Comme annoncé par le Président de la République en septembre dernier, dès le 1er juillet 2021, le congé paternité, alors fixé à 14 jours, sera allongé à 28 jours, dont 7 seront obligatoires. Le coût de cette mesure est estimé à 520 millions d'euros par an, 260 millions la première année compte tenu de la date d'entrée en vigueur. Pour les naissances multiples, le congé paternité sera toujours allongé d'une semaine supplémentaire par rapport à une naissance simple, soit 32 jours de congé.

Poursuivre la simplification de l'accès aux soins

Le PLFSS contient certaines mesures visant la refonte des modalités d'accès et de prise en charge des nouveaux médicaments innovants, notamment celle des dispositifs d'autorisations temporaires d'utilisation (ATU). L'objectif est de permettre un accès plus rapide des patients aux médicaments innovants et de donner une meilleure visibilité aux acteurs.

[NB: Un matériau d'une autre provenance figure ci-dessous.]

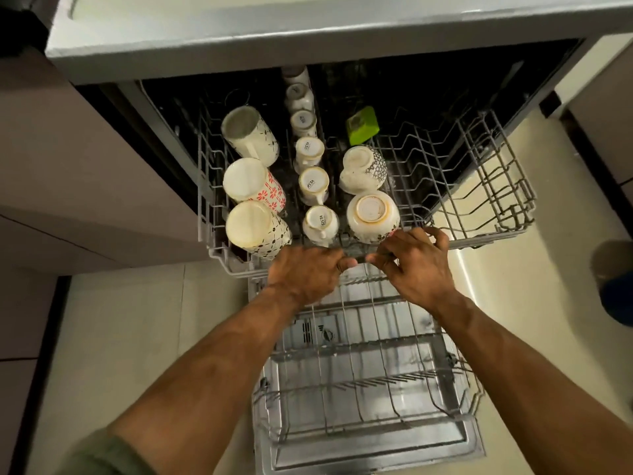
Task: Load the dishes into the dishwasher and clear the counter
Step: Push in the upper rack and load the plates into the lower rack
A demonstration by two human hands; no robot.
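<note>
The dishwasher's upper rack (pixel 486 186) is pulled out under the grey counter edge (pixel 308 39). It holds upside-down mugs: three large patterned ones at the left (pixel 255 186), a middle row of small white cups (pixel 313 181), two round mugs (pixel 371 214) and a green cup (pixel 361 125) further back. My left hand (pixel 305 274) and my right hand (pixel 416 262) both grip the rack's front bar, side by side. Below them the lower rack (pixel 363 382) is also pulled out over the open door and holds nothing.
The rack's right half is bare wire. Brown cabinet fronts (pixel 85 173) stand at the left. Pale tiled floor (pixel 534 337) lies around the door. A dark round object (pixel 616 279) sits on the floor at the right edge.
</note>
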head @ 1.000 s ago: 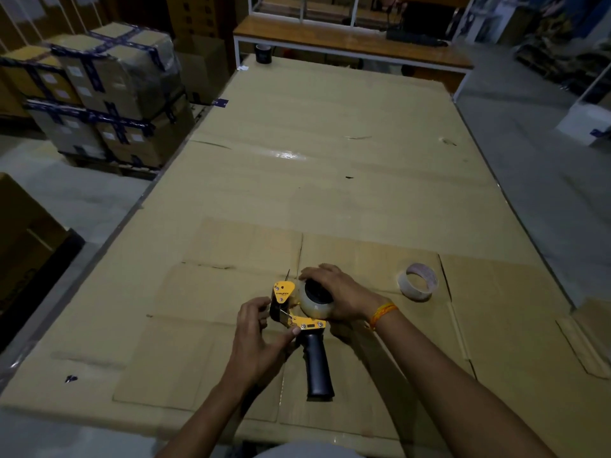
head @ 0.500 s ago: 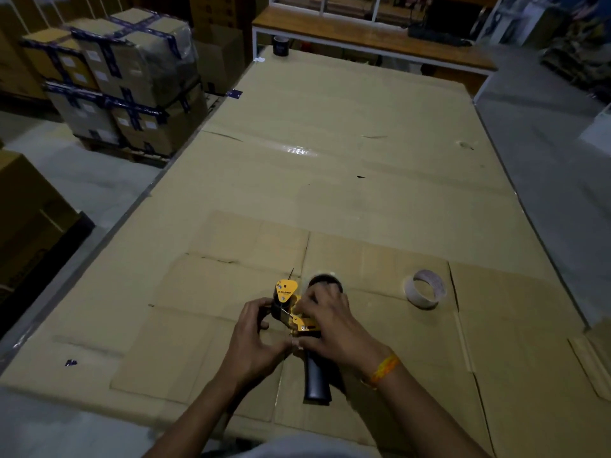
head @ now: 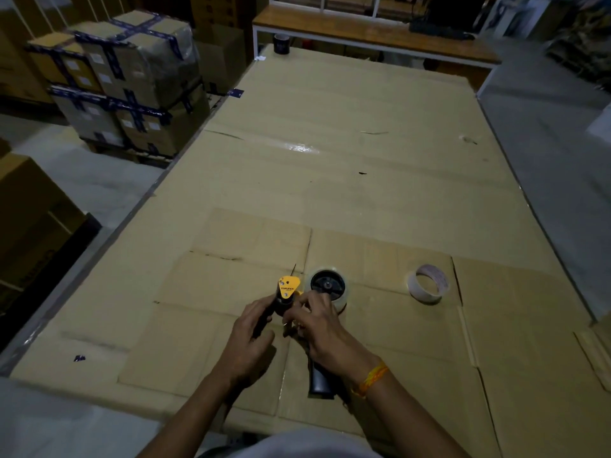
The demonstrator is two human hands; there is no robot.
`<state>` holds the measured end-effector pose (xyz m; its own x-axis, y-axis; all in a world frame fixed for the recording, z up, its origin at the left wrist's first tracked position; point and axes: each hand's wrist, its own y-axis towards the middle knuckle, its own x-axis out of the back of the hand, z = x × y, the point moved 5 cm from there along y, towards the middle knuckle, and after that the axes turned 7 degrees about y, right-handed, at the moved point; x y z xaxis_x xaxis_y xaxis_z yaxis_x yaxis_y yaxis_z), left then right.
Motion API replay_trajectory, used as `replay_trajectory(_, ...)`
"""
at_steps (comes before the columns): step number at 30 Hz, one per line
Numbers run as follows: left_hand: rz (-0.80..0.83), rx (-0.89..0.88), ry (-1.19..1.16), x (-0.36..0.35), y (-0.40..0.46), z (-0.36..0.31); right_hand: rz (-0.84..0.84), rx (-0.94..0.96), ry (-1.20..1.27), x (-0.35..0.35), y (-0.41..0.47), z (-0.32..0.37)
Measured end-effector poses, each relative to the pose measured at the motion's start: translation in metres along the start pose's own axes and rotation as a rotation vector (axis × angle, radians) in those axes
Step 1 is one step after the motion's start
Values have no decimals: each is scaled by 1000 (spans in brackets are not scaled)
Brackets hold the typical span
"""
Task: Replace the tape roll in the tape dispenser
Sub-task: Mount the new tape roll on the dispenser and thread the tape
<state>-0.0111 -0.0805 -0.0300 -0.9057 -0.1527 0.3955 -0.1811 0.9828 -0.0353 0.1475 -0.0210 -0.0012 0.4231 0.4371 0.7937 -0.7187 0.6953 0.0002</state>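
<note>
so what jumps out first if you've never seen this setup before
Both hands, left hand and right hand, meet on the yellow-and-black tape dispenser at the near middle of the cardboard-covered table, a clear tape roll seated on its hub. To the right lies a nearly spent tape roll, alone. Taped boxes are stacked on the floor at far left.

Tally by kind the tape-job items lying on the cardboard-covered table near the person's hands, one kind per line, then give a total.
Tape dispensers: 1, the dispenser, gripped by the left hand and the right hand
Clear tape rolls: 1, the roll on the dispenser hub
Nearly empty cores: 1, the core lying to the right
Total: 3
</note>
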Motion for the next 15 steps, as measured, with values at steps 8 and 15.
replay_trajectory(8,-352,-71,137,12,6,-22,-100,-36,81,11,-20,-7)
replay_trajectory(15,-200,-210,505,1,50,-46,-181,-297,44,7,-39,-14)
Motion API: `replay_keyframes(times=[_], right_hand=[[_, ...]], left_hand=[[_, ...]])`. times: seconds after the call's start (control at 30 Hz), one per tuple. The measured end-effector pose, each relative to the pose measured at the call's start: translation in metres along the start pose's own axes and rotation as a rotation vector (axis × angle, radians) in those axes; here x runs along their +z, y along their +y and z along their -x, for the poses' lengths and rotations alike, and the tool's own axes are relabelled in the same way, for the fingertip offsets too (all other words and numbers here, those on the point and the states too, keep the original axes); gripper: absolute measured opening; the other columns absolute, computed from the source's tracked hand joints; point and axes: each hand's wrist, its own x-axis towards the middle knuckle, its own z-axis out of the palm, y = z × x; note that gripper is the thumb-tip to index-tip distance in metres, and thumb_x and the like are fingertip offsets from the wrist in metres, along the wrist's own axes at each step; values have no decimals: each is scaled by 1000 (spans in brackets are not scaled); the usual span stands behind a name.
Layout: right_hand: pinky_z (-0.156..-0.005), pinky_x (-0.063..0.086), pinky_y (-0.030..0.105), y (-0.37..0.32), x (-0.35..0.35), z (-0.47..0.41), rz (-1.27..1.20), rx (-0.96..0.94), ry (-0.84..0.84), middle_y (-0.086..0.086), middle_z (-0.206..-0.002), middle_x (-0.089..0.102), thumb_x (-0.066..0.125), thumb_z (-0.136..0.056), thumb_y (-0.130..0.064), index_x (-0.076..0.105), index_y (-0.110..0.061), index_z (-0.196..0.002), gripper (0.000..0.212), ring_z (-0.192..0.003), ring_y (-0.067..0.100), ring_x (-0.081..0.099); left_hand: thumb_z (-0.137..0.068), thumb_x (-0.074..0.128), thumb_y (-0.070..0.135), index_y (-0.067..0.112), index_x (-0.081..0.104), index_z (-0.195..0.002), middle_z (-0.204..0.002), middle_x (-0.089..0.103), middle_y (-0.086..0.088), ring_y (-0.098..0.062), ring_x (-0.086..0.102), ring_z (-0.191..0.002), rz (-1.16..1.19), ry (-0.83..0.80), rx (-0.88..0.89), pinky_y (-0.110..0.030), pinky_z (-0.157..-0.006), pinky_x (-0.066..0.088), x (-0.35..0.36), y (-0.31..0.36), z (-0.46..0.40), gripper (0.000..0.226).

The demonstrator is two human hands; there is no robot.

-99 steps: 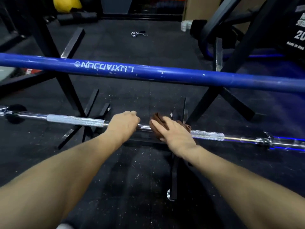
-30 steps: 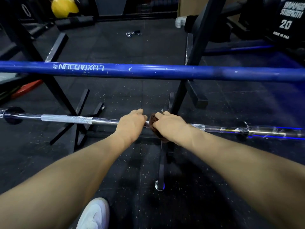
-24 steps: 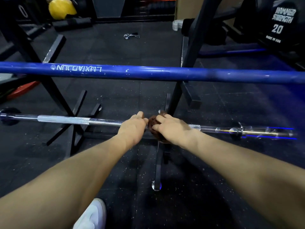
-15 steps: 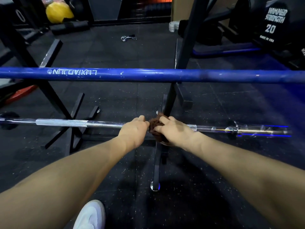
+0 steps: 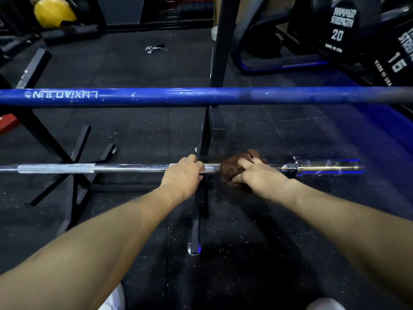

Autres mesures inscrite dans le PLFSS, le renforcement de l'encadrement de la qualité des prestataires de services et distributeurs de matériel médical et la simplification des procédures déclaratives de revenus, tant pour les entreprises de l'économie collaborative que pour les travailleurs indépendants agricoles. Pour les premières, le texte leur offre la possibilité de s'acquitter de leurs cotisations de sécurité sociale sur une plateforme en ligne dédiée, à l'aide de leur numéro de sécurité sociale. Pour les seconds, au nombre de 400 000, le texte prévoit la fusion des déclarations sociales et fiscales de revenus.

Rétablir la soutenabilité financière de la sécurité sociale

Parce que la crise a engendré une forte hausse des dépenses d'assurance maladie, tant pour répondre aux besoins inhérents à la crise qu'aux décisions structurelles prises en faveur du secteur hospitalier, il devient urgent de rétablir la soutenabilité financière de la sécurité sociale.

Ainsi, 10,1 milliards d'euros seront investis en sus des trajectoires financières de la LFSS 2020 pour faire face à la crise sanitaire et répondre aux engagements du Ségur de la santé.

Les dépenses d'assurance maladie augmenteront de 12,5 millards d'euros en 2021 (hors dépenses liées à la COVID-19), soit une évolution du taux de l'ONDAM en 2021 de + 6 % (hors crédits crise COVID), qui conduiront à un investissement massif sur l'ensemble des sous-objectifs de l'ONDAM.

La crise a donc eu pour conséquence une dégradation du solide de la sécurité sociale : en 2020, le déficit du régime général et du Fonds de solidarité vieillesse (FSV) atteint 44,4 milliards d'euros. Si les prévisions restent incertaines, le Gouvernement visera, pour assurer la soutenabilité et la pérennité de la protection sociale pour tous les Français, à rétablir une trajectoire de retour à l'équilibre des comptes sociaux, par des mesures de soutien de l'économie et de préservation du potentiel de croissance français.